La poliomyélite est une maladie d'origine virale aboutissant à une paralysie définitive de l'individu. En 1988, 350 000 personnes étaient touchées par cette maladie. Grâce aux politiques vaccinales menées dans les pays touchés, ce nombre a été réduit à 74 cas en 2015.

III

La lutte contre les bactéries et les virus

A

La lutte contre les bactéries

Les bactéries sont présentes à la surface du corps et des objets, ainsi que dans les aliments et l'eau. Dans l'organisme, elles sont détectées puis détruites par phagocytose, lors d'une réaction inflammatoire aiguë. Il s'agit d'une réponse normale à une infection. Elle est locale et ne dure que quelques jours. Elle est caractérisée par quatre signes locaux : rougeur, chaleur, douleur et gonflement. Tous ces signes sont la conséquence des modifications locales (dilatation des vaisseaux sanguins et sécrétion de messages d'alerte comme l'histamine) participant à la lutte contre l'infection par les bactéries.

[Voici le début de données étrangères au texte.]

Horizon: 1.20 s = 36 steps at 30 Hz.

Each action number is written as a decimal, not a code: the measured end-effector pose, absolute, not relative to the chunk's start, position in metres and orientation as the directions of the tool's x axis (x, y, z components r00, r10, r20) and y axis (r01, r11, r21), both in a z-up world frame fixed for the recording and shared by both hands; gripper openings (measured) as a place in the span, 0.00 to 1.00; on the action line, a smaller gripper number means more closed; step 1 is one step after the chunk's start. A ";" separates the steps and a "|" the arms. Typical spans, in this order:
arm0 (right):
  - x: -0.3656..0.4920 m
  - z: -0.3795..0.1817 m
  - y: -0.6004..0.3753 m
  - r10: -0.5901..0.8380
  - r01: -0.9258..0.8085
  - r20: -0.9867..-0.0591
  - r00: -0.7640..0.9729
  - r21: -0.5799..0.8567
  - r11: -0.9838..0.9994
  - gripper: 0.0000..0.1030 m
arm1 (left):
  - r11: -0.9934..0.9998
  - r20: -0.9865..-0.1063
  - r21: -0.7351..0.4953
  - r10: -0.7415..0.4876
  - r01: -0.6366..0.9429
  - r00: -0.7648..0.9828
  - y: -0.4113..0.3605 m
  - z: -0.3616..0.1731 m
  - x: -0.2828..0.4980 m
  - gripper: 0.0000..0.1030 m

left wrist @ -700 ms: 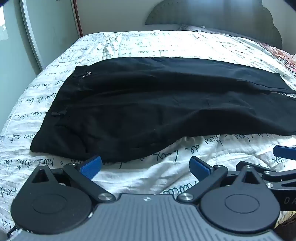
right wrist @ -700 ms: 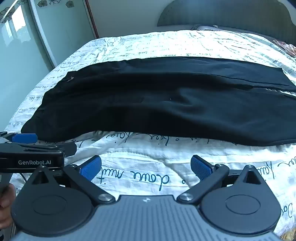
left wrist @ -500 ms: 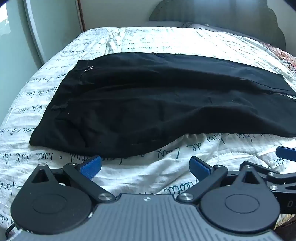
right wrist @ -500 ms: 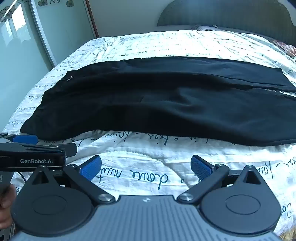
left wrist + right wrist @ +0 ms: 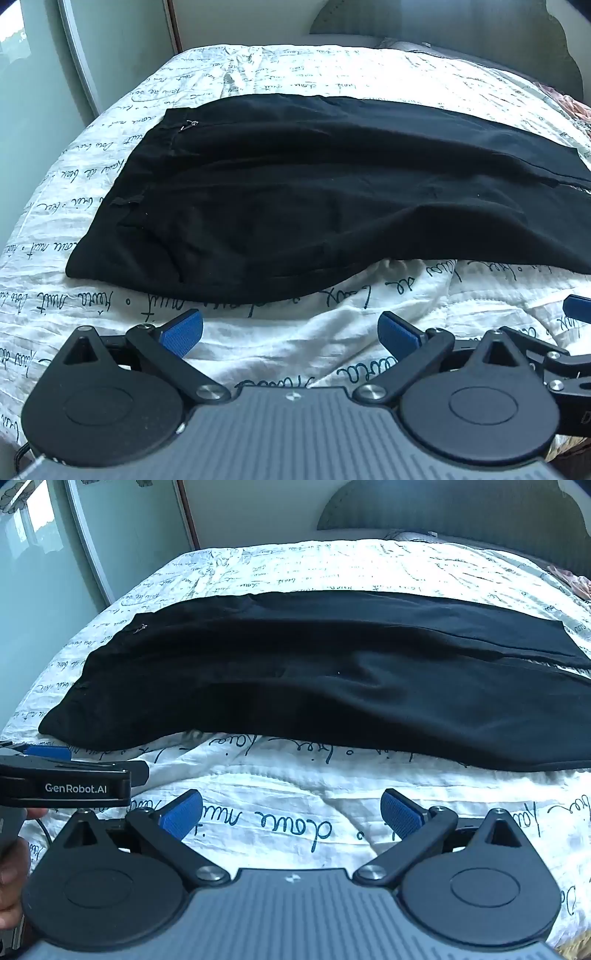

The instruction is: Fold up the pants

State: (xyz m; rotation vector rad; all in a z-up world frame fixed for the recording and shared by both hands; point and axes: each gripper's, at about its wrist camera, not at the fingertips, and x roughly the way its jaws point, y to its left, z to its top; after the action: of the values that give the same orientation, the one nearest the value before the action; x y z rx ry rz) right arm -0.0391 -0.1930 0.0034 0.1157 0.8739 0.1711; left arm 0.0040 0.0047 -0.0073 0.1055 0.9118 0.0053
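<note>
One pair of black pants (image 5: 314, 206) lies flat across the quilt (image 5: 295, 74), waist at left, legs running right; one headboard (image 5: 443, 513) stands behind. Two grippers: left gripper (image 5: 291, 332) and right gripper (image 5: 291, 814), both spread wide with nothing between the pads, both over bare quilt just short of the pants' near edge. Only the right view shows a hand (image 5: 11, 878) at far left and the hem (image 5: 569, 646); the left view shows the zipper pull (image 5: 188, 124) closer.

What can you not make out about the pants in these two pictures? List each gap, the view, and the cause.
- Leg ends of the pants: left wrist view, cut off by the right edge.
- Near leg's hem: right wrist view, also cut off at the right edge.
- Zip pull: both views, too small for detail.
- Folds and seams: both views, lost in the black cloth.
</note>
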 end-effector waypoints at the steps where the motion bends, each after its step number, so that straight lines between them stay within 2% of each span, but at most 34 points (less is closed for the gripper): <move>1: -0.039 0.003 -0.194 0.197 -0.100 -0.753 0.628 0.172 0.980 1.00 | 0.995 -0.788 0.092 0.046 0.043 0.615 0.004 -0.007 0.003 0.99; 36: -0.043 0.002 -0.192 0.207 -0.106 -0.746 0.633 0.181 0.978 1.00 | 0.994 -0.791 0.110 0.076 0.020 0.607 0.005 -0.007 -0.002 0.99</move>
State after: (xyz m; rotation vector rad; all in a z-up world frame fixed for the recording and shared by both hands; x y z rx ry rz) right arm -0.0432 -0.1922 0.0018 0.1243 0.8671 0.1796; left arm -0.0016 0.0048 -0.0071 0.1120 0.9186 0.0321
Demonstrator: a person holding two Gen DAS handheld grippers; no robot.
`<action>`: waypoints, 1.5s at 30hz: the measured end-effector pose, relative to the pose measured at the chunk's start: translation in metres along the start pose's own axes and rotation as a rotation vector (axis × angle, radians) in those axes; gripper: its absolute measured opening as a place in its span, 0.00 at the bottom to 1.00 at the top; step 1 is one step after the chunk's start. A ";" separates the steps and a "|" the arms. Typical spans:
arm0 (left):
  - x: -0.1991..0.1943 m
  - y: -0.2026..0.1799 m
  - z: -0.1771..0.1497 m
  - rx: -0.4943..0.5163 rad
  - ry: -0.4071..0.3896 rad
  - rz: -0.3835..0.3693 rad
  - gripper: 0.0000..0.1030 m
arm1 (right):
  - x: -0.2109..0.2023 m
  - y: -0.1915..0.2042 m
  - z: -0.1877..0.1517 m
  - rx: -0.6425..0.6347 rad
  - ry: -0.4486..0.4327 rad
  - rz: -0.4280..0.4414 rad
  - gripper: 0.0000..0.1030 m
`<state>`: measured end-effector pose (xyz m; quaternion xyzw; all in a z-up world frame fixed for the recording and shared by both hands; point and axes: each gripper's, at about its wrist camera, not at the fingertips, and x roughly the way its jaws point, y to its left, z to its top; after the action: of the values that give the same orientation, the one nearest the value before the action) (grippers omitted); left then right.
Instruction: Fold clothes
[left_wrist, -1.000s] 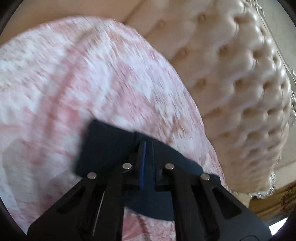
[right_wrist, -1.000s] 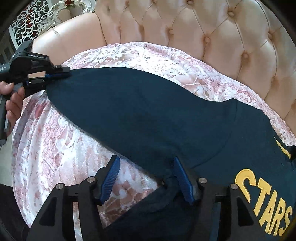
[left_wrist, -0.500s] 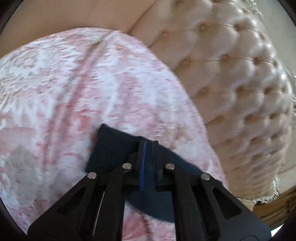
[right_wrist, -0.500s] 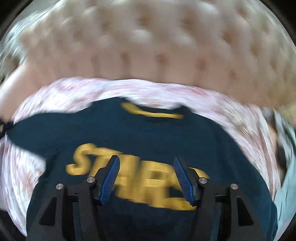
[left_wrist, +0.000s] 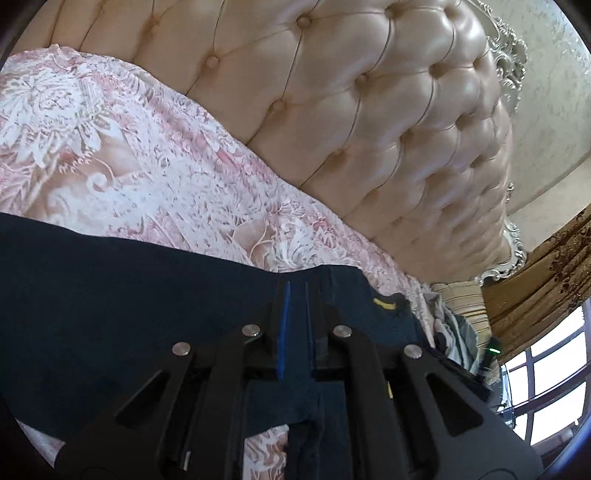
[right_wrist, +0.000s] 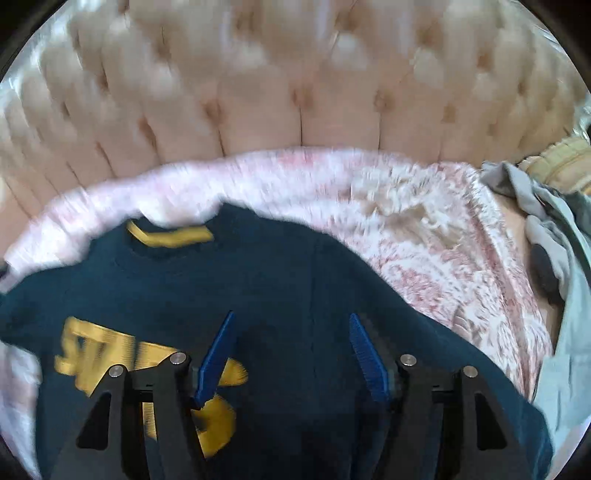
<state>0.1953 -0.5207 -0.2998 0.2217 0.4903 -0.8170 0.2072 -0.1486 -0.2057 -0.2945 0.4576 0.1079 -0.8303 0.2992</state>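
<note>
Navy shirt (right_wrist: 295, 280) (yellow lettering) pinched in left gripper (left_wrist: 295, 295)

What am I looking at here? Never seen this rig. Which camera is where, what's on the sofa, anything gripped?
No robot: a person holds a two-finger gripper in each hand, each with a fisheye camera looking along its fingers. In the left wrist view, the left gripper pinches navy fabric of the shirt; its jaws are opening slightly. In the right wrist view, blurred by motion, the right gripper is above the same shirt, jaws apart and opening, gripping nothing. The shirt, with yellow lettering, lies on a pink cover over a tufted sofa. Grey clothes lie at the right.
</note>
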 end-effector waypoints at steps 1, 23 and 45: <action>0.004 -0.010 -0.004 0.037 0.013 -0.010 0.11 | -0.012 -0.004 -0.006 0.012 -0.003 0.019 0.63; 0.107 -0.170 -0.179 0.337 0.381 0.147 0.22 | -0.083 -0.285 -0.089 0.147 0.301 0.072 0.63; 0.103 -0.166 -0.173 0.314 0.381 0.148 0.23 | -0.073 -0.243 -0.075 -0.241 0.425 -0.208 0.13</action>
<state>0.0466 -0.3070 -0.3130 0.4365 0.3700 -0.8092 0.1335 -0.2116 0.0510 -0.2993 0.5691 0.3129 -0.7230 0.2355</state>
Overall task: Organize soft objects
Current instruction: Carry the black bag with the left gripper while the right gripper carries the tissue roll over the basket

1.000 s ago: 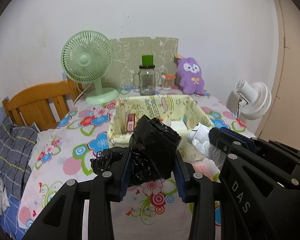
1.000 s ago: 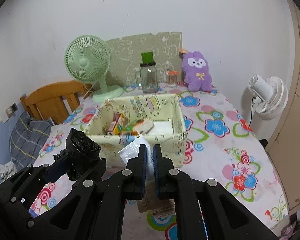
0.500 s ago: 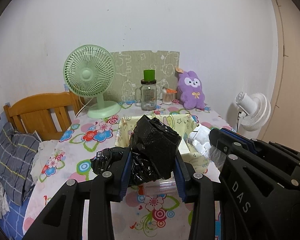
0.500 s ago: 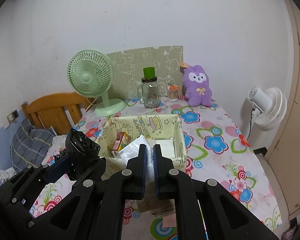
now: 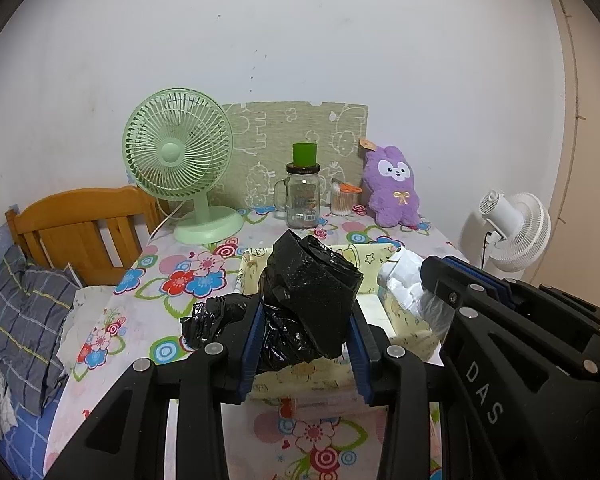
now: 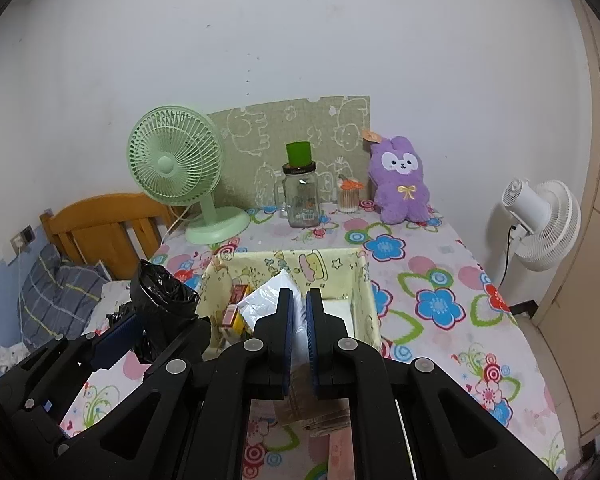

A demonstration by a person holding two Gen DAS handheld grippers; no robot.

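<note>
Gripping a crumpled black plastic bag [image 5: 312, 300] between their blue-padded fingers [image 5: 252, 336], the left tongs [image 5: 306, 336] hold it raised in front of a pale yellow fabric storage box with cartoon prints [image 5: 404, 322]. The bag bulges above the pads and a loose tail of it hangs out past the left finger. The right tongs [image 6: 299, 320] are clamped on a crinkled white plastic bag [image 6: 268, 300], their two pads nearly together with only a thin layer of the film between them. That bag sticks out ahead of the fingertips, over the open box [image 6: 364, 292], where small red and yellow packets [image 6: 236, 312] lie against the left wall and a flat white item sits at the bottom right.

The box stands on a worktop covered with a flowered cloth in pink, blue and red [image 6: 440, 304]. Toward the wall, well apart from the box, stand a mint-green desk fan [image 5: 180, 160], a clear glass mug jar with a dark lid and a green cup on top [image 5: 303, 192], a small clear holder of cotton swabs [image 5: 343, 200] and a purple plush rabbit [image 5: 392, 188], all in front of a green printed board [image 5: 284, 136] leaning on the wall. A white fan [image 6: 540, 220] stands off the worktop's right side. To the left are a wooden headboard [image 5: 80, 220] and a grey plaid pillow [image 5: 24, 312].
</note>
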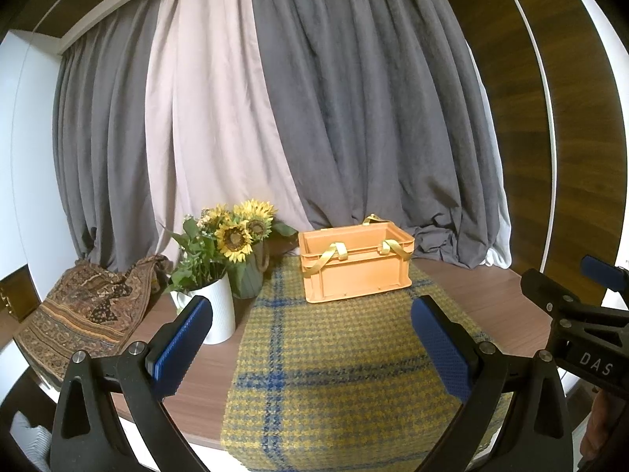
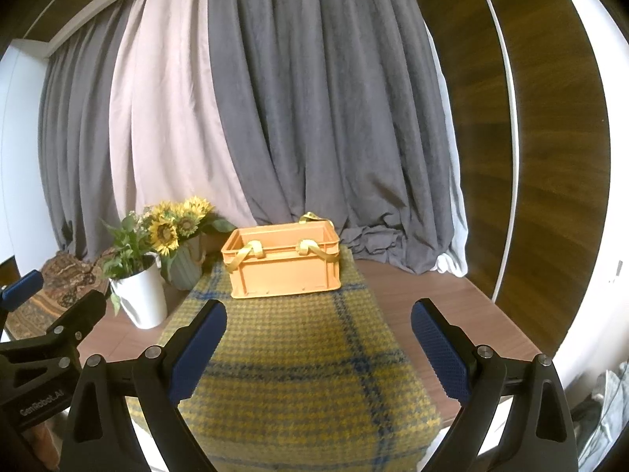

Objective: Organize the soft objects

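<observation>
Both grippers wide, holding nothing — left gripper and right gripper hover side by side over the near end of the yellow-blue plaid blanket. Landmark: orange crate sits on the blanket's far end, yellow straps draped over its front rim. Left of the crate — sunflowers in a white vase, green vase behind it. Further left, patterned brown cloth bunched on the tabletop.
</observation>
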`<state>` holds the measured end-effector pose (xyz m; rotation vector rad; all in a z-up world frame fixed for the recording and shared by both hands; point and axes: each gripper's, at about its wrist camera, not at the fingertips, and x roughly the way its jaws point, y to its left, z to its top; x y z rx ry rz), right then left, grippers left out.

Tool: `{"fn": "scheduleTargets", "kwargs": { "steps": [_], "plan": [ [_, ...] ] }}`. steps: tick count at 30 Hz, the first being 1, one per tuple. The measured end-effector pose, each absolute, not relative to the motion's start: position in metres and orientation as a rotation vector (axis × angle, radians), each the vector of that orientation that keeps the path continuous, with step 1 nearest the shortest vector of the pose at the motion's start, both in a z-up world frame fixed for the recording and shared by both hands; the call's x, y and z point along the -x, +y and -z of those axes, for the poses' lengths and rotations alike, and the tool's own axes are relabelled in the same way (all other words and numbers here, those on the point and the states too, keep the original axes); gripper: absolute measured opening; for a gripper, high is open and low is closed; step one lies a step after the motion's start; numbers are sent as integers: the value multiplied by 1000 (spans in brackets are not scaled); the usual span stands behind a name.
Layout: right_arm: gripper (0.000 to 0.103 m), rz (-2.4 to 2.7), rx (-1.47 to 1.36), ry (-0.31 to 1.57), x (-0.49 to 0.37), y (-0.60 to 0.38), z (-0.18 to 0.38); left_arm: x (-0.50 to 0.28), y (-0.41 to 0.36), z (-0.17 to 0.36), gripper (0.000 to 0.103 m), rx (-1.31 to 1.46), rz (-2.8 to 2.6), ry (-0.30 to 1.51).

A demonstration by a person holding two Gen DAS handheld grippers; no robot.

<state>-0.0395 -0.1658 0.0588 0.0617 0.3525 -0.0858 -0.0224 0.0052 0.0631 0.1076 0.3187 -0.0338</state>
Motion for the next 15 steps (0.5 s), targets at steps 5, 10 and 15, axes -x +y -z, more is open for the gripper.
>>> {"fn": "scheduleTargets", "kwargs": {
  "steps": [5,10,15],
  "plan": [
    [96,86,-62,355,39,-166,-59,21,5,-64,103,-105,37,323],
    [96,85,-61,353,39,-167,-59,21,5,-64,103,-101,39,325],
    [96,85,-59,354,39,-168,-60,17,8,-64,103,-98,42,324]
  ]
}}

L'essentiel de la lutte contre les bactéries et les toxines qu'elles peuvent éventuellement sécréter (cas de la toxine du tétanos ou de la diphtérie) est assuré par les anticorps.

Anticorps

Un anticorps (ou immunoglobuline) est une molécule sécrétée par des lymphocytes B qui peut se lier à un antigène particulier.

Certains médicaments contiennent des anticorps spécifiques aux antigènes présents sur le micro-organisme dont on souhaite guérir l'infection.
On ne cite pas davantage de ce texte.